The apparently heterogenous list of composers represents a truly homogeneous set in terms of standard, genres and sentiments. One may label the works in a variety of ways. They may be called encore pieces, but they include album pages, romance, dance, fantasy, single-movement serenades, while the essence remains the same: poetry enshrined in music, the depiction of moods and character as the utmost artistic aim, and all this is realized in a uniform manner, and within the bounds of aphoristic compactness in each of the works. Are these small works? Yes, but the representatives of this ‘minute-poetry’ include many well-known, and memorable music pieces with profound, and intimate moments. There are of course elegant compositions as well, and there is also a great deal of rural touch, and we also hear virtuosic pieces cropping up composed for maximum effect; lightness is not alien to one or other of the compositions, especially in the movements by Kreisler, who also has the strongest inclination for transcribing and re-working the gems of foreign composers of the most varied kind from Granados to Tchaikovsky, and from Gluck to Chaminade to use his magic to turn their music into admirable and poetic violin pieces. As a matter of fact some were even originally violin pieces, but Kreisler, this great performer transforms of course even these to his own image and, in his likeness.
What is the value added to these violin works now that they are played by the viola? The answer might sound strange at first: the human touch the atmosphere of intimacy, the possibility of sounding like human voice as much as permitted by instrumental music. It is quite a special phenomenon that as one starts to move ‘down’ from the violin in the family of strings one finds two instruments whose register is much closer to the human voice than that of the violin: one is the viola, and the other the cello. The bass already breaks the sequence, but the two instruments of ‘low middle register’ can ‘speak’ very well using informal style, and addressing the listener face-to-face. Meanwhile the violin – unlike the other two – is inclined to climb up on some pulpit to address humankind from there.

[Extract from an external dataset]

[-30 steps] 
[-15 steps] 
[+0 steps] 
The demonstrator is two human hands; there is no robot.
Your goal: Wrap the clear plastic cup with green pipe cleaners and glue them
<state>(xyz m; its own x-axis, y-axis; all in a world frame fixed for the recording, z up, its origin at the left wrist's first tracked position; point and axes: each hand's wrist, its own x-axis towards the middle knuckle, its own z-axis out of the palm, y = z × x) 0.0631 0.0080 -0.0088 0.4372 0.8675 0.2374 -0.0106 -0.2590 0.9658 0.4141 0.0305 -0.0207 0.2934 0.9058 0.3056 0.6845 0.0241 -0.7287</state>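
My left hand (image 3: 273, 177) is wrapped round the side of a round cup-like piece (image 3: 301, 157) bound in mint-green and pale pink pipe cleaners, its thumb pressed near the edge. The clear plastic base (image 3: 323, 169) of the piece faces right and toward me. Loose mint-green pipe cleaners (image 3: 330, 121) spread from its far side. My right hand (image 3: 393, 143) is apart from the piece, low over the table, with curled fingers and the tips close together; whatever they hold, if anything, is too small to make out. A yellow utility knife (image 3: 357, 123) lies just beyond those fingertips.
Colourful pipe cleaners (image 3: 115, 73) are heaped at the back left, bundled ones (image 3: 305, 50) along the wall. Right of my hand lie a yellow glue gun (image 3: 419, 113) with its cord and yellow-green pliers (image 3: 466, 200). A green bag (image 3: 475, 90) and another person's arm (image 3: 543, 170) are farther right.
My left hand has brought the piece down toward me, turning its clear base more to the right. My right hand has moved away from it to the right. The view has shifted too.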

Rivka Golani’s artistic grandeur becomes apparent in many ways during the performance of these movements. The first feature one notices is the instrumental sound. It is not ostentatiously rich, and never produced by pressure as with some fellow musicians, rather, it gently evanishes, and melts. Once in a while it displays a certain scratchiness, but even that pleasantly reinforces our feeling that the musician we hear playing is exempt from boastfulness. All that brings with it a natural achievement of instrumental elegance in the different movements all visually intriguing, and requiring great technical mastery. Golani’s virtuosity is not demonstrative, not manufactured, but understood. We definitely have to notice her openness to the multiplicity of characters, the diversity of tones, and her complete receptiveness to feelings life conveyed by tiny music pieces. We hear small works but in grand performance, minute-poetry, but with permanent validity. The viola artist’ piano accompanist and worthy partner on the two CDs is the sensitive, and adaptive Zsuzsa Kollár. To round up the experience associated to the CD we must add that the CD cover shows a fragment of one of the paintings of Golani, also a practitioner of fine art.